On the Animal Problem

If you’re a fundamentalist Christian, you believe that people and animals are two completely separate categories. People have souls and animals don’t. Of course, in order to believe that, you have to ignore a boatload of empirical evidence about biology and evolution, which is why most of us aren’t fundamentalist Christians.

If you’re a materialist, on the other hand, you think both humans and animals suffer the same fate–permanent extinction–at death. It is a theory that appears to fit the facts as we know them. However, as I noted in a previous post, it requires you to believe that ideas are created by matter in motion; in other words, concepts like justice have no existence independent of the world in which we live. In addition, it flies in the face of the personal experiences described in previous posts. As a result, in spite of its intellectual attractions, I do not accept it.

That leaves me with the animal problem: do they pass on to the other side? Does every living creature, however humble in its attributes, go to the other side? Does it mean all living things are reincarnated? Or is there some line between the animals that go to the other side and those that don’t?
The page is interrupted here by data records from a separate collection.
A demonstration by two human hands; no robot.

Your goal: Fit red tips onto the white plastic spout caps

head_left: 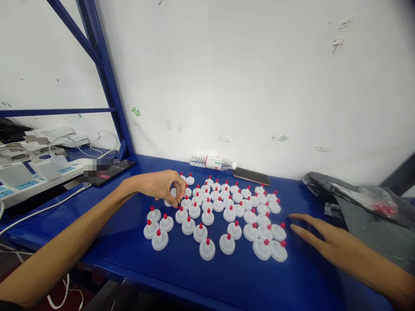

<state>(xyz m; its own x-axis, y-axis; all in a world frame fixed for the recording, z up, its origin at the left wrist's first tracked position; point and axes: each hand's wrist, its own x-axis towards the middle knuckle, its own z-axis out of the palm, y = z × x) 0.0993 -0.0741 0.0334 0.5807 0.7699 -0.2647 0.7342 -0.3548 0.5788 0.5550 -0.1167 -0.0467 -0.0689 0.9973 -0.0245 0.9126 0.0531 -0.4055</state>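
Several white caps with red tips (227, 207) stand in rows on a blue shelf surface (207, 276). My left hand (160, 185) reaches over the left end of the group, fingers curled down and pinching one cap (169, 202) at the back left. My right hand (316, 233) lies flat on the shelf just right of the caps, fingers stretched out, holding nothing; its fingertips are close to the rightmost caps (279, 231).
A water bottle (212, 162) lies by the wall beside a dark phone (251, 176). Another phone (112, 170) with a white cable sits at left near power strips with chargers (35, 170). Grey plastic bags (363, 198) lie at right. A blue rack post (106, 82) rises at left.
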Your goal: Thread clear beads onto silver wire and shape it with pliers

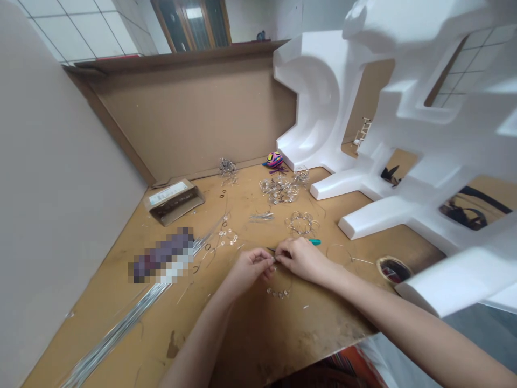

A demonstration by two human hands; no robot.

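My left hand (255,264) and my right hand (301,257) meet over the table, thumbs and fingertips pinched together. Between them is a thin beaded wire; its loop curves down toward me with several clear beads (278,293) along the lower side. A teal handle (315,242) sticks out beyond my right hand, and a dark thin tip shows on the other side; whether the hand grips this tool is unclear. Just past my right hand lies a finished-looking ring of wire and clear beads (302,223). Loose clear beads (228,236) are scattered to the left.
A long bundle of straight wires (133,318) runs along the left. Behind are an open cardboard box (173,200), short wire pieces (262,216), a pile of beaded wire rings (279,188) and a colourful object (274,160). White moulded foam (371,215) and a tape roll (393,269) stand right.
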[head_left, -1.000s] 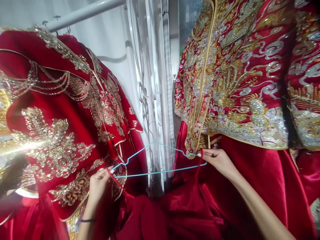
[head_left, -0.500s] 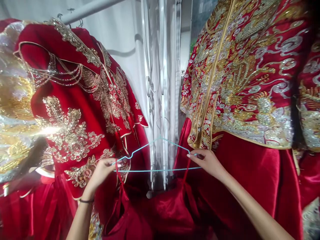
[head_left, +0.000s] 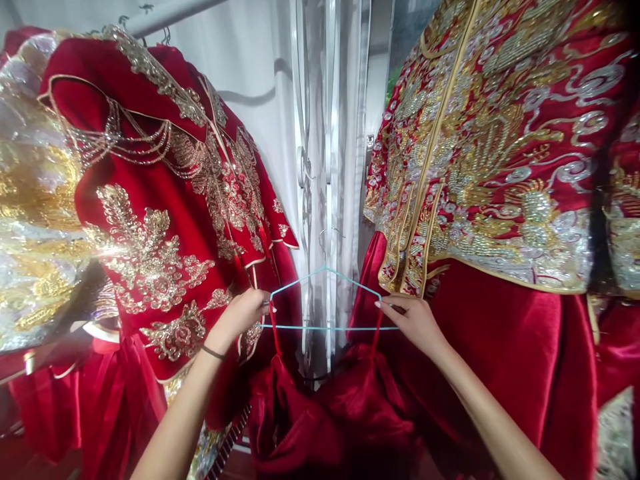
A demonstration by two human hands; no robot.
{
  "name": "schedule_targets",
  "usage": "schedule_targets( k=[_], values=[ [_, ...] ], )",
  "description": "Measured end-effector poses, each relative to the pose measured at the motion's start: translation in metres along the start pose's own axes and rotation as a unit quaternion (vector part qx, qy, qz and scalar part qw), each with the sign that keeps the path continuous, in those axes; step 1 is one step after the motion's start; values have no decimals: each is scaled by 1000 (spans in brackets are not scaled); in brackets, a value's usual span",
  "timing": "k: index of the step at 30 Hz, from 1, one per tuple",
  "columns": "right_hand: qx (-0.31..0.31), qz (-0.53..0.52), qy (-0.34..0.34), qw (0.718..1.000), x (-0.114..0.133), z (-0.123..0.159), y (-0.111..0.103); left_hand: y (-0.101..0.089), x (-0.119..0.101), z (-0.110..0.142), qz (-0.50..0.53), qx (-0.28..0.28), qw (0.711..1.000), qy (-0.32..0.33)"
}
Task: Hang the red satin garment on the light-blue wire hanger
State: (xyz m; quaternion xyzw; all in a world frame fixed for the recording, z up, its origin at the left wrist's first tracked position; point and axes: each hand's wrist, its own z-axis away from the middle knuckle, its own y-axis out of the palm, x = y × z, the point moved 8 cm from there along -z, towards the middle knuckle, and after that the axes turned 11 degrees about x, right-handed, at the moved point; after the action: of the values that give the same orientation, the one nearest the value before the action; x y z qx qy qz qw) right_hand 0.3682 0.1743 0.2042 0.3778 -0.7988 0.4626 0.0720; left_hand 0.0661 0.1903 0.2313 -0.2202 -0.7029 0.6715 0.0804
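Note:
A thin light-blue clothes hanger is held level between my two hands, its metal hook pointing up. My left hand, with a dark band at the wrist, pinches the hanger's left end, and a red strap hangs at the fingertips. At the right end, my right hand is closed on the hanger, another red strap beside its fingers. Both straps run down to a dark red satin slip-like garment hanging below the hanger's bar. Its lower part is in shadow.
To the left hangs a red jacket with silver-gold appliqué and bead chains, under a grey rail. An embroidered red-and-gold jacket over a red satin skirt is close on the right. White curtains and straps hang behind.
My left hand has moved inward and slightly up along the hanger, and the left strap has shifted right with it. My right hand stays near its place. The view has shifted slightly.

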Motion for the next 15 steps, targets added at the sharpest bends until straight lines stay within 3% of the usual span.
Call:
schedule_targets(
  k=[4,6,7,8,9,11,13,15],
  values=[
    [-89,71,0,994,-1,24,-13,0,-13,34,-89,-169,981,-34],
    [-159,80,20,984,-10,52,-15,18,-7,60,-62,-206,969,-125],
    [-178,69,41,981,-19,68,-9,37,1,71,-32,-173,965,-193],
    [-182,53,72,979,-32,84,1,64,10,80,1,-105,961,-257],
    [-160,29,112,980,-47,100,18,93,16,89,25,-21,953,-300],
    [-55,-28,228,972,-82,130,63,143,21,103,38,103,936,-333],
    [42,-91,325,940,-106,161,107,174,26,113,35,162,924,-344],
    [88,-162,363,913,-111,182,135,191,33,121,40,189,915,-353]
  ],
)
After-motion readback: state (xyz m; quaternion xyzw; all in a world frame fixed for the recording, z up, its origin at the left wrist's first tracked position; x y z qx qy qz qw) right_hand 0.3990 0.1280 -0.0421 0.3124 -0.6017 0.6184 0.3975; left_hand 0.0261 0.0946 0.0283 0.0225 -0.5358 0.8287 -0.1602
My insight into this question is more limited than I would like to admit. All I can say for sure is that one of my dogs appeared to me from the other side, so if there is a line, he was on the human side of it. I suspect there is a line between most animals and, say, insects and snakes. I just don’t know exactly where it is.

With that, I have reached the end of my Metaphysical Monday posts. They are intended to be read together and in order, starting with the one on authority from late July. If any of them are helpful to someone out there, they will be a success.